San Diego Sarah  •  Link

"At the same time the King of France complained of the Authority given by his Majesty to the Baron De Isola, we found in the Dutch printed Gazette the Copy of a Letter written then by the King of France himself to the States; in which he informed them of the Earl of St. Albans being newly come to him with Propositions from the King of England in order to Peace; and that he had a Plenipotentiary Commission to treat and conclude, mentioning some of the Conditions he had offered; and therefore desired that they would arm their Ambassadors in France to join in the Treaty.

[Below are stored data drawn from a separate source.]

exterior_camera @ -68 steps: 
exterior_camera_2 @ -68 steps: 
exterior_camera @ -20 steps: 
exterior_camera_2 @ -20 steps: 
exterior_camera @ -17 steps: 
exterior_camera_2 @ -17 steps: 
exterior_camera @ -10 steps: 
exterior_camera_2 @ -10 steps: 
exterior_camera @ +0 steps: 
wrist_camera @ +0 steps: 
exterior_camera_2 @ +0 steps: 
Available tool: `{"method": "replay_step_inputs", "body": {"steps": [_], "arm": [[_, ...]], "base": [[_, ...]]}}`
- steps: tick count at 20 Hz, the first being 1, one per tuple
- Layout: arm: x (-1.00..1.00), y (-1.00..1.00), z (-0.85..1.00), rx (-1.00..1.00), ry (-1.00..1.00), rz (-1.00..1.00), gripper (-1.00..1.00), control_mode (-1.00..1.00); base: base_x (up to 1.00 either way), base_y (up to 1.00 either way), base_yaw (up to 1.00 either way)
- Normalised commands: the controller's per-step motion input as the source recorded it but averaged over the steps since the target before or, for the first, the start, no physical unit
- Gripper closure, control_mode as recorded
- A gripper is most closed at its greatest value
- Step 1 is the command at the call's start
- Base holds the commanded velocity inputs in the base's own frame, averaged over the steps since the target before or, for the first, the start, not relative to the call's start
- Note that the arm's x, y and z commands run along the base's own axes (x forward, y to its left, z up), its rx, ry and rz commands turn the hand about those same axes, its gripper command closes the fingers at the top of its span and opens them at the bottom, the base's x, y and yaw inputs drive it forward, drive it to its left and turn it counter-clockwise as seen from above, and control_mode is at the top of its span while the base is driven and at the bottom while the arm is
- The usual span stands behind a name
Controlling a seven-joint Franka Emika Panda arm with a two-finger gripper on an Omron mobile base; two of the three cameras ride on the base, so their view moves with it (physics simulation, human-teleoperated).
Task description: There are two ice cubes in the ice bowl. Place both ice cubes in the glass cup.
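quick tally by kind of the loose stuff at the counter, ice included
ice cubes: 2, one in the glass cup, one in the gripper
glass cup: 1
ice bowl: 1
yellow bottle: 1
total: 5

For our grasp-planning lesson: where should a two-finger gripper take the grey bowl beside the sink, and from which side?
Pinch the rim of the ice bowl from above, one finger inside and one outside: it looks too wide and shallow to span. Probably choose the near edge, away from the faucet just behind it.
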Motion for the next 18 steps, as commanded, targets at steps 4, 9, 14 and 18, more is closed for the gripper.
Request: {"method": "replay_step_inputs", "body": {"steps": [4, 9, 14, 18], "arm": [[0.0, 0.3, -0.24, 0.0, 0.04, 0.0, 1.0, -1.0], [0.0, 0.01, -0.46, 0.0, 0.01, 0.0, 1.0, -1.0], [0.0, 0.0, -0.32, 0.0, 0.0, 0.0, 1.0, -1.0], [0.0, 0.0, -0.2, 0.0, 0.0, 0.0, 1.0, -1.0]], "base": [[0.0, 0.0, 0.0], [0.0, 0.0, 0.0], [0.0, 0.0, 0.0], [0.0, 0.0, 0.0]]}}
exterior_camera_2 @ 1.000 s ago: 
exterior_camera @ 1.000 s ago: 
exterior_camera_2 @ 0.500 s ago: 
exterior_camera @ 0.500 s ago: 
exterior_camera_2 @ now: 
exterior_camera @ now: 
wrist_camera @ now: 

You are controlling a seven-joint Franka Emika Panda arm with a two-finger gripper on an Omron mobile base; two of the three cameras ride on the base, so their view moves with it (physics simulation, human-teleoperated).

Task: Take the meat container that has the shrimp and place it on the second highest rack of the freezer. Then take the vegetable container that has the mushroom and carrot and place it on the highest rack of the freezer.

"This gave his Majesty great Offence, and just cause to suspect that whatever Pretences France had made, it did not at all desire the Peace; and he had the more reason to complain of this Injury, because there was not the least Colour or Ground of Truth in the relation, the Earl of St. Albans having not any thing like a Commission; nor as he protested upon this Occasion (whereof he had likewise taken Notice at Paris, and complained before he could have any Advertisement from England), had he ever pretended to have the least Power from his Majesty; nor had he ever mentioned any of those Particulars to any Person which were so formally inserted in that King's Letter to the States: And his Majesty was the more confirmed in his Belief that France would not contribute to the Peace, because they did at this very Time, with equal Passion to ‘De Wit himself, oppose the Treaty at The Hague; against which they could have no reason to except, if they had a mind to the Peace, unless they hoped by the Trick that is mentioned before, to have got the Treaty to Paris by a Commission to the Earl of St. Albans, which they had tried all the ways they could to obtain, and his Mojo: as positively refused to grant, and then resolved to insist on The Hague, or upon some Place in Flanders, let the Success be what it would."